• **Problem statement**:
Would you print the listing that follows exactly, but without its pictures?

• **Data segment**:
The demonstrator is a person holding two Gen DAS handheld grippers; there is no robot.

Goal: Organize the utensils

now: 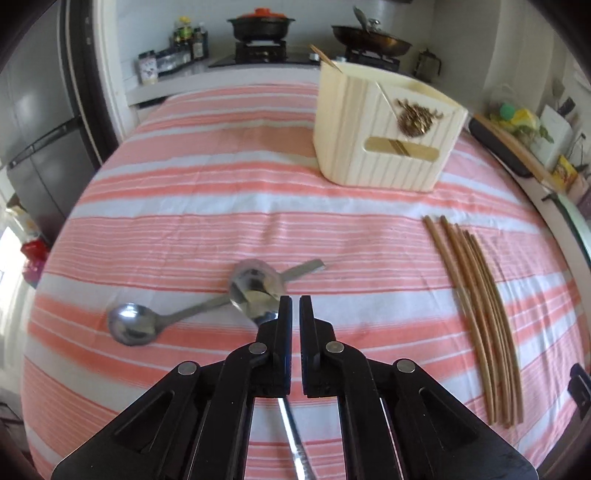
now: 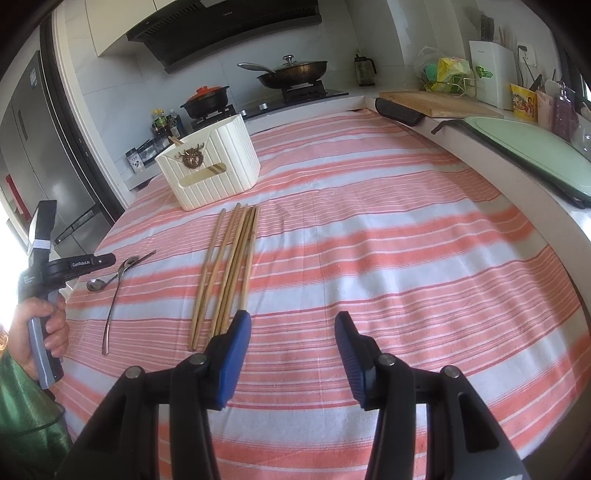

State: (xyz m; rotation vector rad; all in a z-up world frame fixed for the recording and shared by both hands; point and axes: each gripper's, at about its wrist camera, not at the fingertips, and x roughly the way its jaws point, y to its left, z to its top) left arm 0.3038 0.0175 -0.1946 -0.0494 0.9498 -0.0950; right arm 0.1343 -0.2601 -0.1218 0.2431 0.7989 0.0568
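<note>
The left claw (image 1: 294,301) is clenched with nothing between its tips, above a spoon (image 1: 255,286) lying crossed over a second spoon (image 1: 135,326) on the striped table (image 1: 221,206), while the right claw (image 2: 293,319) hangs released beside the chopsticks (image 2: 229,266), near the cream utensil holder (image 2: 210,166).

A home kitchen: beyond the jaws, past the striped cloth (image 2: 369,236) on the worktop, a gas hob (image 2: 295,96) carries a lidded wok (image 2: 295,72) and a clay pot (image 2: 205,100) under an extractor hood (image 2: 229,33); a fridge (image 2: 33,158) stands left, a chopping board (image 2: 439,101) right.
</note>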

• **Problem solution**:
The demonstrator is a person holding two Gen DAS handheld grippers; there is no robot.

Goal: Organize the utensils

now: 
now: 

State: (xyz m; rotation vector rad; all in a z-up world frame fixed for the recording and shared by both hands; point and axes: each gripper's, at about its wrist camera, not at the fingertips, and x roughly the way its jaws point, y to its left, z to its top) left arm 0.3038 0.0175 -0.1946 -0.0494 0.9498 -0.0950; right arm 0.1343 -0.2601 -0.1218 0.2431 0.7989 0.0568
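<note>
The left claw (image 1: 294,301) is clenched with nothing between its tips, above a spoon (image 1: 255,286) lying crossed over a second spoon (image 1: 135,326) on the striped table (image 1: 221,206), while the right claw (image 2: 293,319) hangs released beside the chopsticks (image 2: 229,266), near the cream utensil holder (image 2: 210,166).

A home kitchen: beyond the jaws, past the striped cloth (image 2: 369,236) on the worktop, a gas hob (image 2: 295,96) carries a lidded wok (image 2: 295,72) and a clay pot (image 2: 205,100) under an extractor hood (image 2: 229,33); a fridge (image 2: 33,158) stands left, a chopping board (image 2: 439,101) right.
</note>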

No additional answer is needed.